**Work item**
Only the lines from the start of the data below through the line that contains "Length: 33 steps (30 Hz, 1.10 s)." are to be copied, exactly and without pictures.

** Source information follows **

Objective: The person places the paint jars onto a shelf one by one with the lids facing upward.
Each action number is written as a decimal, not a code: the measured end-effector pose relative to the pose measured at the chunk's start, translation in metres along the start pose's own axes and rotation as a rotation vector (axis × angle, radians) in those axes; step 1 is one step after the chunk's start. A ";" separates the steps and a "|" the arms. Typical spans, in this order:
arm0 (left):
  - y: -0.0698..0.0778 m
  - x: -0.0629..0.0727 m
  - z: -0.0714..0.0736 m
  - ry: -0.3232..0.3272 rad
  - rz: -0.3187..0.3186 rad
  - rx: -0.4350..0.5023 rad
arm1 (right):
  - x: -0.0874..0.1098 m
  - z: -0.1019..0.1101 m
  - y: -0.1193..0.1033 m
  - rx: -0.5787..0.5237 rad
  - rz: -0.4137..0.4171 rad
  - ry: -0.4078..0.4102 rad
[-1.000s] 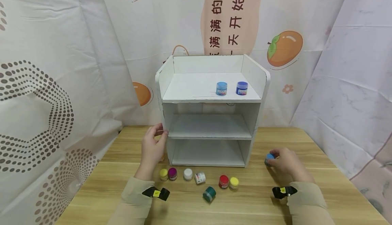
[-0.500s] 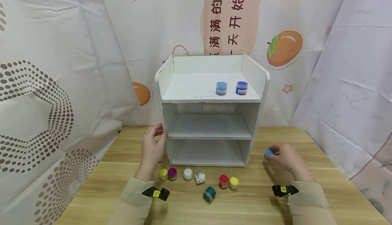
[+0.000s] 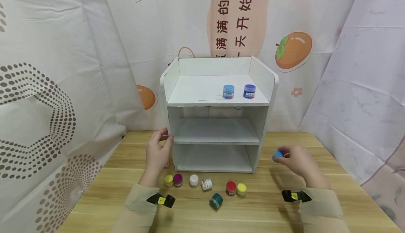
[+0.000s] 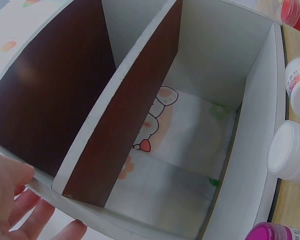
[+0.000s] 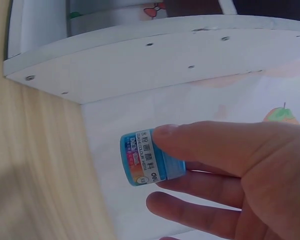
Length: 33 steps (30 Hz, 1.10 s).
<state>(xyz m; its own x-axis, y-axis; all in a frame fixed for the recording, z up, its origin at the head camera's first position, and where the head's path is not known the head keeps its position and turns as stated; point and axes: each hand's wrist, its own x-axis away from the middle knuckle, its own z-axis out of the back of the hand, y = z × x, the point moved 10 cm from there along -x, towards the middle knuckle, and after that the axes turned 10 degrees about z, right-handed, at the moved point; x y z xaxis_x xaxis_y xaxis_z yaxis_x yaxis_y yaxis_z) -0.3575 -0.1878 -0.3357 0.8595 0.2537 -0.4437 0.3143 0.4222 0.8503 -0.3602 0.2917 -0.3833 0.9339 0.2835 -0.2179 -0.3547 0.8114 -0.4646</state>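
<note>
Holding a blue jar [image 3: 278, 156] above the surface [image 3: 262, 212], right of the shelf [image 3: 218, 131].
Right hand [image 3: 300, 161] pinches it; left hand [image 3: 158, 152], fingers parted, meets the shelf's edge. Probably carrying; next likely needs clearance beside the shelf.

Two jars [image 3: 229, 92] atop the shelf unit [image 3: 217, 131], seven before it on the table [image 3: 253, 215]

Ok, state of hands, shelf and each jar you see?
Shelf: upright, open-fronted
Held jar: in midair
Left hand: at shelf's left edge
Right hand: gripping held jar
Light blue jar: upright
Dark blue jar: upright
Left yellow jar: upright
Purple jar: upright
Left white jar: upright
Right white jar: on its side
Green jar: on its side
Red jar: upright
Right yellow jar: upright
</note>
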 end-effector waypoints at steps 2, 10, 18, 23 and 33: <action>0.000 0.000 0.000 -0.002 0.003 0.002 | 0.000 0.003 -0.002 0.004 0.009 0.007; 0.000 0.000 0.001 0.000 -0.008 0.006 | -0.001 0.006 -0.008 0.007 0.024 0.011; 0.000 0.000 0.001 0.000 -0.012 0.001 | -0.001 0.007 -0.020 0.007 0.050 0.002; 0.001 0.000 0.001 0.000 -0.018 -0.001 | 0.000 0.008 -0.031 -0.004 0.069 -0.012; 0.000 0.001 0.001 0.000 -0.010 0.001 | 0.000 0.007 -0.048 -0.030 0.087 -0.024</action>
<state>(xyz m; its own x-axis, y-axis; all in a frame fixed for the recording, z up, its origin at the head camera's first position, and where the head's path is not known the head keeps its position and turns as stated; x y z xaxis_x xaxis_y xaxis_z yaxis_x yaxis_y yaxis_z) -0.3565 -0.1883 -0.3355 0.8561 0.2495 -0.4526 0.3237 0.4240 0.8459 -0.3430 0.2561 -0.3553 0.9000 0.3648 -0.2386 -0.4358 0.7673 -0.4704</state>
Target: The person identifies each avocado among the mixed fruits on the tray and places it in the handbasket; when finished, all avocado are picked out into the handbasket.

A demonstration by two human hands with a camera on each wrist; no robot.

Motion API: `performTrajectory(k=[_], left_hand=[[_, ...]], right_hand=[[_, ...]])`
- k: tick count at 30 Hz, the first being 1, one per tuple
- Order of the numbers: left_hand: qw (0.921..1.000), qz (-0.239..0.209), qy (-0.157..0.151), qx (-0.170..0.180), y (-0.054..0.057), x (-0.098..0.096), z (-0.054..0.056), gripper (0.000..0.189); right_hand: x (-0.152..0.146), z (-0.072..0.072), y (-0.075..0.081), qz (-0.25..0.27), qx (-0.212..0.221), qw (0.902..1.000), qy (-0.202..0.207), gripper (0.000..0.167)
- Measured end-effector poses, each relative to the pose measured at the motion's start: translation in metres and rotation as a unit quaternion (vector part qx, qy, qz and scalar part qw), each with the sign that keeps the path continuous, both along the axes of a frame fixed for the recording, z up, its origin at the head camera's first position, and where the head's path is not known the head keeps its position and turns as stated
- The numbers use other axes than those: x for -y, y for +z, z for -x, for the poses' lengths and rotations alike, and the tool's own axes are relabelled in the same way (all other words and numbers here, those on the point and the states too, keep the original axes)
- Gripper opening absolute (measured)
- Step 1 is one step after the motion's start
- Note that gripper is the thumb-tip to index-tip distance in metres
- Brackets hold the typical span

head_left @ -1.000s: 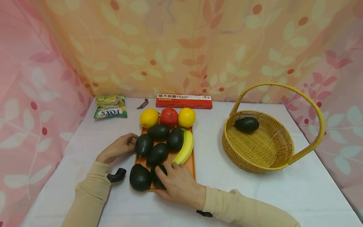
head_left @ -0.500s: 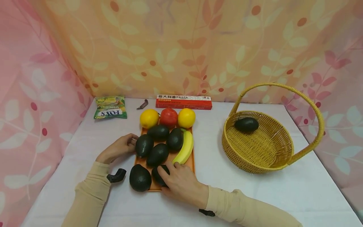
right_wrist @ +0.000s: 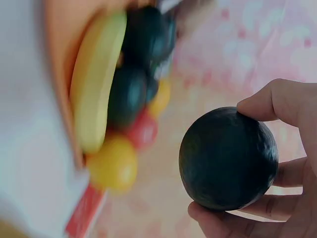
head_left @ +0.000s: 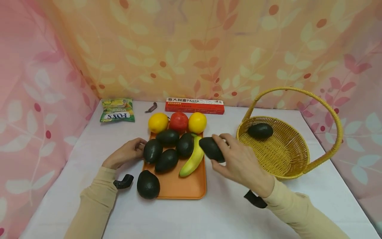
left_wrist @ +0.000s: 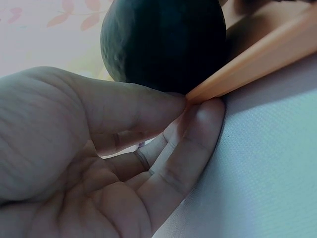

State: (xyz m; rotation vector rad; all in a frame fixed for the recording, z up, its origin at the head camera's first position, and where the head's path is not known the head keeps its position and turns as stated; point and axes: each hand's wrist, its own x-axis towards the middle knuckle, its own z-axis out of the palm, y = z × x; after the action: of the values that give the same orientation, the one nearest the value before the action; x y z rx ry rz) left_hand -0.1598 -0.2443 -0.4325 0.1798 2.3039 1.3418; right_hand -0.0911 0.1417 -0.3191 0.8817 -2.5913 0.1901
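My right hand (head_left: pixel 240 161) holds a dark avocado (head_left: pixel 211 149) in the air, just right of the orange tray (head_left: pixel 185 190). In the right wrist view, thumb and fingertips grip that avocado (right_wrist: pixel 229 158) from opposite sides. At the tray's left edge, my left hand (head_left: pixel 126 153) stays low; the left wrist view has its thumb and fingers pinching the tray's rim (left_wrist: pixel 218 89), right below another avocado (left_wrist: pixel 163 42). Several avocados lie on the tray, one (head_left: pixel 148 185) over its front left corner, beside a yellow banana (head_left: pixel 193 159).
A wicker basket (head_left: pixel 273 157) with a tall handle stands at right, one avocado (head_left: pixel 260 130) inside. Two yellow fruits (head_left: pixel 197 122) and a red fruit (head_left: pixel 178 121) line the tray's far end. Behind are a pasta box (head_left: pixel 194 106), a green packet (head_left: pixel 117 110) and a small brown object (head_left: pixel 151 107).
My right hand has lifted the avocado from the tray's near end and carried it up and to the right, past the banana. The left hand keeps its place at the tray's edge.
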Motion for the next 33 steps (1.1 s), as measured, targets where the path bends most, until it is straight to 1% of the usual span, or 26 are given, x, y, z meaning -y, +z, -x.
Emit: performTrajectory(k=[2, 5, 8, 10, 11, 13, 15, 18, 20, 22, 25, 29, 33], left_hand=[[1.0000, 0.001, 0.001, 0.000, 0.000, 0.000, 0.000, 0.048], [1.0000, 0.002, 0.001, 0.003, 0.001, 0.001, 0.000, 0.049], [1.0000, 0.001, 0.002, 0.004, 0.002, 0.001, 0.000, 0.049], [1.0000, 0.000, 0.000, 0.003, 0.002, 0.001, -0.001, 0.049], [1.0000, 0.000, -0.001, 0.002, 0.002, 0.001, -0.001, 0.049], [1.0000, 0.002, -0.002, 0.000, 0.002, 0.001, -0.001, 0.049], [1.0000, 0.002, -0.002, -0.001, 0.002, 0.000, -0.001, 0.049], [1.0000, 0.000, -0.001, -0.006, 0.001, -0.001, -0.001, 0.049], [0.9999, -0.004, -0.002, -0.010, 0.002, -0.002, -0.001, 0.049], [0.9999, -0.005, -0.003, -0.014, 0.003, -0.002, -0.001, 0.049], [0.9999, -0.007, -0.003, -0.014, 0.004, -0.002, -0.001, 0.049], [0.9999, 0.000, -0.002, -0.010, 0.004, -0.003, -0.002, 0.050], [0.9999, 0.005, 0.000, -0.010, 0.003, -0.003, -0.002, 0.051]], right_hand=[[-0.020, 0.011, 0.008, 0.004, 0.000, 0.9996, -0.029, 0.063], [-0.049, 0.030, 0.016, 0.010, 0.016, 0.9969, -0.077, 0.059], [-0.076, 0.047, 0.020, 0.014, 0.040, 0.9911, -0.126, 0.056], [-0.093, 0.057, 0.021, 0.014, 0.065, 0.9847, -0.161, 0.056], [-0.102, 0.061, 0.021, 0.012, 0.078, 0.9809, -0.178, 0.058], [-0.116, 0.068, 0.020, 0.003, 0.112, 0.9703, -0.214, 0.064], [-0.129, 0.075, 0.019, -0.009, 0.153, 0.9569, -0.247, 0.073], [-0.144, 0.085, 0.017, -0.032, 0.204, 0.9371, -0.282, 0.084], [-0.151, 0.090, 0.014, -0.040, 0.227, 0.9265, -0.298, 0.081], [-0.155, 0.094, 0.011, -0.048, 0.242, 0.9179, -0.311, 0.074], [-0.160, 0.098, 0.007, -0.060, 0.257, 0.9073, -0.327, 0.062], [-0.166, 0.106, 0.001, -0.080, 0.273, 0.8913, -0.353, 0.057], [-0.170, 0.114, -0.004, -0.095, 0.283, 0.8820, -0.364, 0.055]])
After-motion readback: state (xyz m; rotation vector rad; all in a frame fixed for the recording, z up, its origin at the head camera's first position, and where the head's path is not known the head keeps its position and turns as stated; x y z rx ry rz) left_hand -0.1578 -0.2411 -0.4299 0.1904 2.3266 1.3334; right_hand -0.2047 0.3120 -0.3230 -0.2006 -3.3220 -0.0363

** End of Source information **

**Written answer**
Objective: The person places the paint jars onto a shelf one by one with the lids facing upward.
Each action number is written as a decimal, not a code: the measured end-effector pose relative to the pose measured at the chunk's start, translation in metres along the start pose's own axes and rotation as a rotation vector (axis × angle, radians) in those axes; step 1 is one step after the chunk's start. A ";" separates the steps and a "|" the arms. Typical spans, in this order:
arm0 (left):
  - y: -0.0698..0.0778 m
  - x: -0.0629..0.0727 m
  - z: -0.0714..0.0736 m
  - ry: -0.3232..0.3272 rad
  - rz: -0.3187..0.3186 rad
  - rx: -0.4350..0.5023 rad
arm1 (right):
  - x: -0.0874..0.1098 m
  - z: -0.1019..0.1101 m
  - y: -0.1193..0.1033 m
  - rx: -0.5787..0.5237 rad
  - rz: -0.4137..0.4171 rad
  - ry: -0.4078..0.4102 rad
[-1.000s] 
[-0.500s] 
[+0.000s] 
[+0.000s] 
[+0.000s] 
Length: 33 steps (30 Hz, 1.10 s).

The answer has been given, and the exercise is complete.